_Work order_
Omit all pictures. Print the remaining lines exactly, from the start of the data through the line containing "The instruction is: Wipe".

»»

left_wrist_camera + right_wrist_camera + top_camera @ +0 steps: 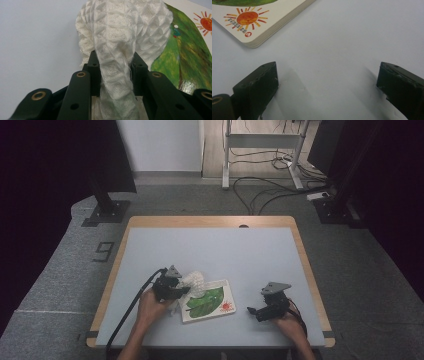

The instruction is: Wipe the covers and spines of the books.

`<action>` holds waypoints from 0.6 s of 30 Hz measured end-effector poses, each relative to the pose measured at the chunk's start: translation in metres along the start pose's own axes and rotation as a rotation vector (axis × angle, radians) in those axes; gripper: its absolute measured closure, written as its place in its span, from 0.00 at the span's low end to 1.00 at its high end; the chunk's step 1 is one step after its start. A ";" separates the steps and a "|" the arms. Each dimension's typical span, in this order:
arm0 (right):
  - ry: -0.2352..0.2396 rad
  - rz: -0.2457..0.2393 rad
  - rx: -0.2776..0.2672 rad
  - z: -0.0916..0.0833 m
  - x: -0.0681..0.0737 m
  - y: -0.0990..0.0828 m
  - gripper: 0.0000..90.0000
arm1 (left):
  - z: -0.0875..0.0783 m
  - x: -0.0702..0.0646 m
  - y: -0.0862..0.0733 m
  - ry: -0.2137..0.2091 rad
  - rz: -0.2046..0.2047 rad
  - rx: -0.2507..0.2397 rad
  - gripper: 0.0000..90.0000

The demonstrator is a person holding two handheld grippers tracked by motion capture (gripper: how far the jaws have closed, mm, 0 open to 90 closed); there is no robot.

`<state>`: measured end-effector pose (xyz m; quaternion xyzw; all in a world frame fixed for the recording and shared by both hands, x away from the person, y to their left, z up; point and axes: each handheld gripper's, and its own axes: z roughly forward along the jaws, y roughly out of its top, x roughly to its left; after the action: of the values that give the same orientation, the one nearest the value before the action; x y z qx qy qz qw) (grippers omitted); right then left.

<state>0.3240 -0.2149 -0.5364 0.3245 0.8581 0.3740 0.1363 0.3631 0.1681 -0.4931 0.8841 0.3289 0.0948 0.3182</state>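
So the white waffle-weave cloth (117, 37) is being pinched by the left gripper (176, 287), jaws clamped tight on a bunched fold, probably so it's being dragged or wiped over the picture book (209, 301). The cloth is being draped over the book's far left corner. The right gripper (327, 80) is being parked just right of the book, jaws spread wide with nothing between them. Loads of bare table (240, 250) is being left open beyond the book, though its near edge isn't far off.
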 end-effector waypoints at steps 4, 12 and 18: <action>0.000 0.000 0.000 0.000 0.000 0.000 0.03 | 0.004 -0.003 0.003 0.011 0.005 -0.001 0.76; 0.000 0.000 0.000 0.000 0.000 0.000 0.03 | 0.016 -0.011 0.016 -0.002 0.019 0.002 0.76; 0.000 0.000 0.000 0.000 0.000 0.000 0.03 | 0.024 -0.016 0.025 -0.016 0.027 0.004 0.76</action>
<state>0.3240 -0.2150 -0.5364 0.3245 0.8580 0.3741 0.1362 0.3727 0.1314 -0.4951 0.8898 0.3146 0.0915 0.3178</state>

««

_Written response_
left_wrist_camera + right_wrist_camera + top_camera @ +0 steps: 

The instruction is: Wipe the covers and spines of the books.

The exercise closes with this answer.